Return each line of the data below exactly, omitting any pictures.
BEGIN Collected data
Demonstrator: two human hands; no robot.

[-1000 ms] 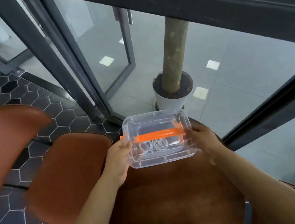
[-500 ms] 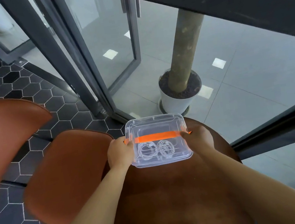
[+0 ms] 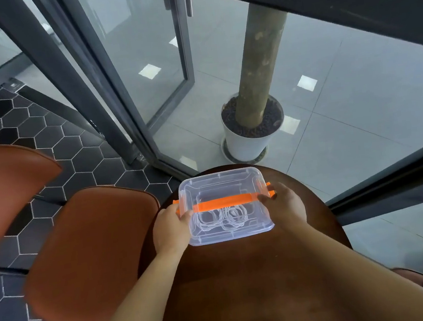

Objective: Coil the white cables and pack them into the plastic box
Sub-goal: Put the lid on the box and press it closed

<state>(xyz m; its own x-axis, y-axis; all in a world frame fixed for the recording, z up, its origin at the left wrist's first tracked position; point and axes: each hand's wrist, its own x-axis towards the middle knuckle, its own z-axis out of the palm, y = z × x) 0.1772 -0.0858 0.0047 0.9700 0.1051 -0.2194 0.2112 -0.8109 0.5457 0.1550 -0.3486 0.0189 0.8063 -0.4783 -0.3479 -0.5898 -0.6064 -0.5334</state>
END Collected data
▸ Written solution
Demonstrator: two human hands; no robot.

[-1000 ms] 
[-500 ms] 
[+0 ms] 

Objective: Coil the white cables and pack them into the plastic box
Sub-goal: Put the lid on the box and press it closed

<state>(xyz m; its own x-axis, y-axis; all in a world frame fixed for the recording, z up, its origin at the left wrist's first tracked position; point and axes: each hand's wrist, its own x-axis towards the middle knuckle, its own z-axis out of the palm, y = z × x) 0.1772 -0.0858 0.0047 0.9700 0.1051 -0.2194 0.2112 -0.8109 0.5457 0.1550 -0.3486 0.0189 0.8063 -0.4783 -0.3479 -0.5898 -0.6064 -0.5334</state>

There's nothing left to add to the output.